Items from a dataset
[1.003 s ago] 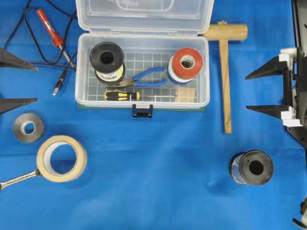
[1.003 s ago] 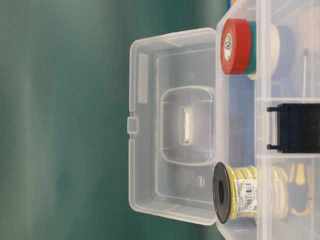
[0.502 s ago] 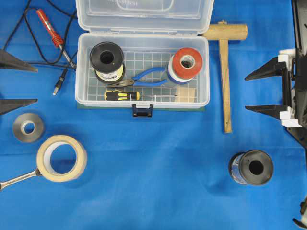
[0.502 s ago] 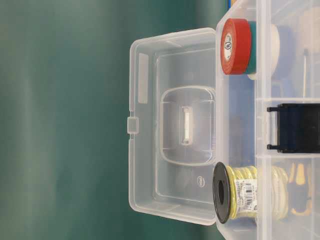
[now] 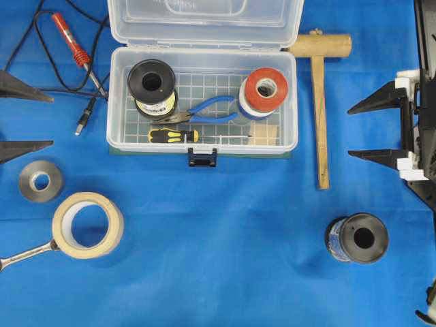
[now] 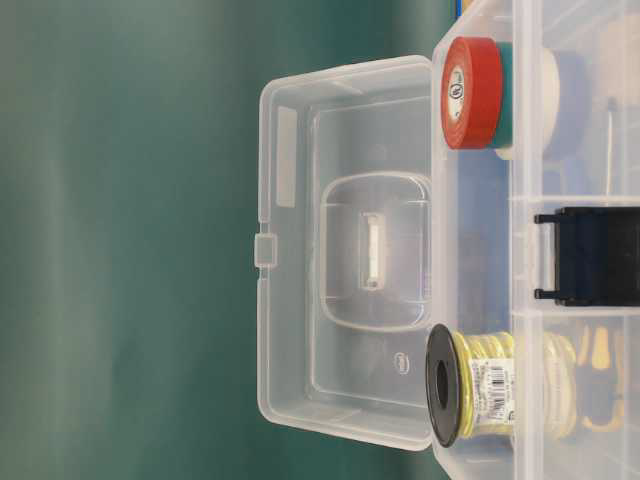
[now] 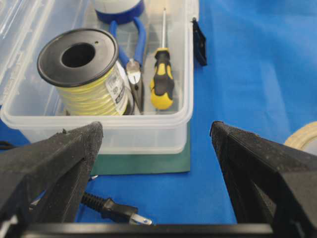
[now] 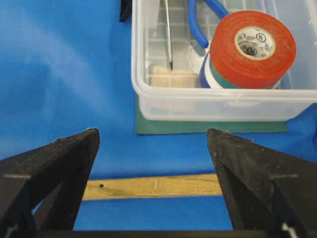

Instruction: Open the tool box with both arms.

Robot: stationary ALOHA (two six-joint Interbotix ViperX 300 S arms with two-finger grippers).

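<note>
Tool box (image 5: 201,102) sits at top centre of the blue cloth (image 5: 218,225), lid (image 5: 204,20) swung fully back, dark latch (image 5: 202,159) hanging at the front edge. Left gripper (image 5: 20,116) is well off its left end, jaws spread, empty. Right gripper (image 5: 375,129) is well off its right end beyond the wooden mallet (image 5: 319,102), jaws likewise spread, holding nothing.

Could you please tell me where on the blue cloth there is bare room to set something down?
The widest bare patch lies in front of the tool box, between the tape roll and the black spool. A narrower strip runs between the mallet and the open right gripper. The corner by the soldering iron, beside the open left gripper, is crowded.
</note>
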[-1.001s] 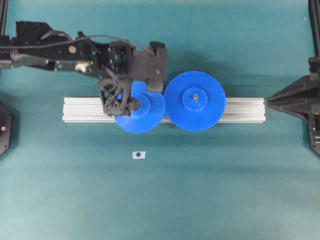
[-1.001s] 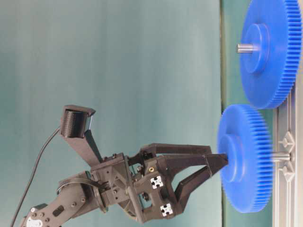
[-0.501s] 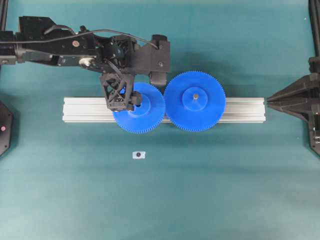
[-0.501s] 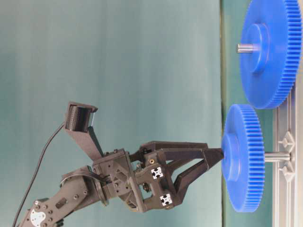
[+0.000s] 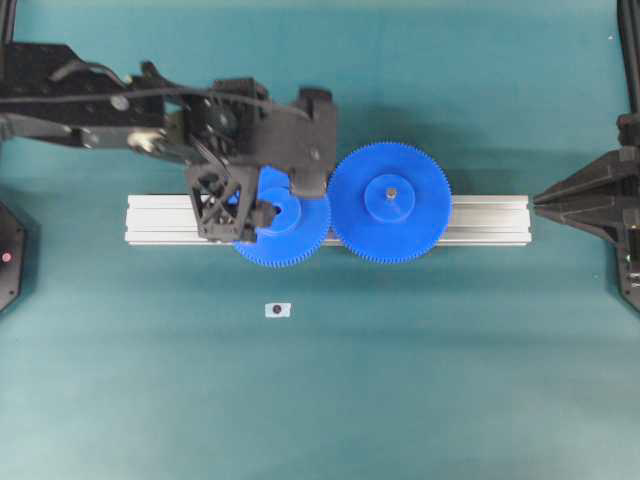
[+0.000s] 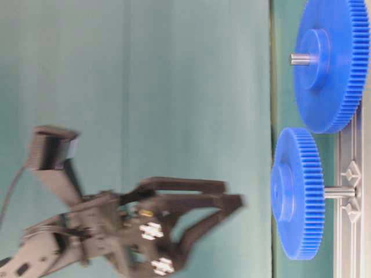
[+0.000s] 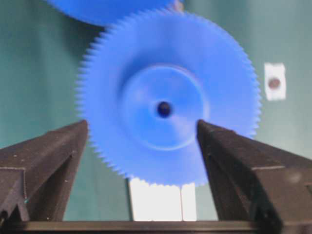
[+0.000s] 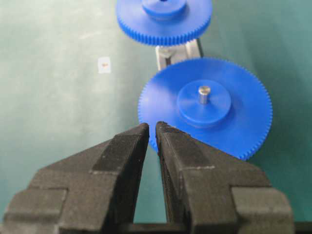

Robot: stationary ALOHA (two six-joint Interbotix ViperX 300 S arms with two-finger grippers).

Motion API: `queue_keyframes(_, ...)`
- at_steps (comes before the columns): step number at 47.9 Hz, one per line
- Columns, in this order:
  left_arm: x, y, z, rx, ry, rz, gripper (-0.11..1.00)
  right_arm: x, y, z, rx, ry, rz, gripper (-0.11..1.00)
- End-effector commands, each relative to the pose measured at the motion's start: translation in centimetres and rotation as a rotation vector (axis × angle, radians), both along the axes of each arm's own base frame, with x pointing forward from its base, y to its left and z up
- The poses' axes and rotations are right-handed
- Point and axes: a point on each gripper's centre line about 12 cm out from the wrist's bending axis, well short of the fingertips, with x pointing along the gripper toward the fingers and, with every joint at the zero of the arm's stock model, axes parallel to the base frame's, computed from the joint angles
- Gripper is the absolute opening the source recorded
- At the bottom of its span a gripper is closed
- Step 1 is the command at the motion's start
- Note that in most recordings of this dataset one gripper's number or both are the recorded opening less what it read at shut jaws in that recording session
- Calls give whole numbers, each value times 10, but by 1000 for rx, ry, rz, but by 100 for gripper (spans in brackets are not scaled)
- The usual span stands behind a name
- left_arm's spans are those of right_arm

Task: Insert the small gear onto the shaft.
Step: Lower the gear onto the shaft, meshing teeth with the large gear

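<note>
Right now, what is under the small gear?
The small gear sits partway down the shaft, which rises from the aluminium rail. The shaft's bracket base is hidden beneath the gear from above.

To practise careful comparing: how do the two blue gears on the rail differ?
The small gear is narrower across than the larger gear. A pin tip pokes above the larger gear's hub; the small gear's hub shows a dark hole. Both are blue, finely toothed, with raised round hubs.

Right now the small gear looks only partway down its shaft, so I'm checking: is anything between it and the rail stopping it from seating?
Nothing visible. The shaft shows bare between the small gear and the rail.
</note>
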Motion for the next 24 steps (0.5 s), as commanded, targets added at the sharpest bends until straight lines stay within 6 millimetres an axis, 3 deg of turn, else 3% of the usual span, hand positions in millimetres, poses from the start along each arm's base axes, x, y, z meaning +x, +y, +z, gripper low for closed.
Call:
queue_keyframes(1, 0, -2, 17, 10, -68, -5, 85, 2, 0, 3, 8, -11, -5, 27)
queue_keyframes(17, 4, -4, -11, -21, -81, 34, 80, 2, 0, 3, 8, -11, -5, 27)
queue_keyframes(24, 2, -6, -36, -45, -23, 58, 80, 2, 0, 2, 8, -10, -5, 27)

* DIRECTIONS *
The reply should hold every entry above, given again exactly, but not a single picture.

* RESPONSE TO THE EXERCISE *
[1.003 s ago] 
[1.003 s ago] 
[0.502 s ago] 
[0.502 s ago] 
[now] 
[now] 
[now] 
[now] 

Instruction: Open the tool box with both arms.

Robot: stationary ALOHA (two six-joint Interbotix ViperX 300 S arms with two-finger grippers).

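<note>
Tool box (image 5: 201,102) sits at top centre of the blue cloth (image 5: 218,225), lid (image 5: 204,20) swung fully back, dark latch (image 5: 202,159) hanging at the front edge. Left gripper (image 5: 20,116) is well off its left end, jaws spread, empty. Right gripper (image 5: 375,129) is well off its right end beyond the wooden mallet (image 5: 319,102), jaws likewise spread, holding nothing.

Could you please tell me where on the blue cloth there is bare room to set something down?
The widest bare patch lies in front of the tool box, between the tape roll and the black spool. A narrower strip runs between the mallet and the open right gripper. The corner by the soldering iron, beside the open left gripper, is crowded.
</note>
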[-1.001s] 
[-1.001s] 
[-0.501s] 
[-0.501s] 
[+0.000s] 
[+0.000s] 
[+0.000s] 
[+0.000s] 

Robot: stationary ALOHA (two six-joint Interbotix ViperX 300 S arms with two-finger grippers).

Motion API: `queue_keyframes(_, ...)`
- at_steps (comes before the columns): step number at 47.9 Hz, one per line
- Columns, in this order:
  left_arm: x, y, z, rx, ry, rz, gripper (-0.11..1.00)
  right_arm: x, y, z, rx, ry, rz, gripper (-0.11..1.00)
- End-effector commands, each relative to the pose measured at the motion's start: translation in centimetres and rotation as a rotation vector (axis × angle, radians), both along the axes of each arm's own base frame, with x pointing forward from its base, y to its left and z up
- The poses' axes and rotations are right-handed
- Point and axes: a point on each gripper's centre line about 12 cm out from the wrist's bending axis, well short of the fingertips, with x pointing along the gripper toward the fingers and, with every joint at the zero of the arm's stock model, axes parallel to the base frame's, computed from the joint angles
- Gripper is the absolute opening the source recorded
- At the bottom of its span a gripper is closed
- Step 1 is the command at the motion's start
- Note that in most recordings of this dataset one gripper's number or both are the recorded opening less what it read at shut jaws in that recording session
- Calls give whole numbers, each value times 10, but by 1000 for rx, ry, rz, but by 100 for gripper (spans in brackets are not scaled)
- The usual span stands behind a name
- left_arm's spans are those of right_arm

Task: Insert the small gear onto the shaft.
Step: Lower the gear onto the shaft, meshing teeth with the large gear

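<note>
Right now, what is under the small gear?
The small gear sits partway down the shaft, which rises from the aluminium rail. The shaft's bracket base is hidden beneath the gear from above.

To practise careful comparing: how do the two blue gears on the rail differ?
The small gear is narrower across than the larger gear. A pin tip pokes above the larger gear's hub; the small gear's hub shows a dark hole. Both are blue, finely toothed, with raised round hubs.

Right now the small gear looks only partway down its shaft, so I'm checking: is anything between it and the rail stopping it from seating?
Nothing visible. The shaft shows bare between the small gear and the rail.
</note>
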Motion for the next 24 steps (0.5 s), as commanded, targets added at the sharpest bends until straight lines stay within 6 millimetres an axis, 3 deg of turn, else 3% of the usual span, hand positions in millimetres, poses from the start along each arm's base axes, x, y, z meaning +x, +y, +z, gripper low for closed.
Call:
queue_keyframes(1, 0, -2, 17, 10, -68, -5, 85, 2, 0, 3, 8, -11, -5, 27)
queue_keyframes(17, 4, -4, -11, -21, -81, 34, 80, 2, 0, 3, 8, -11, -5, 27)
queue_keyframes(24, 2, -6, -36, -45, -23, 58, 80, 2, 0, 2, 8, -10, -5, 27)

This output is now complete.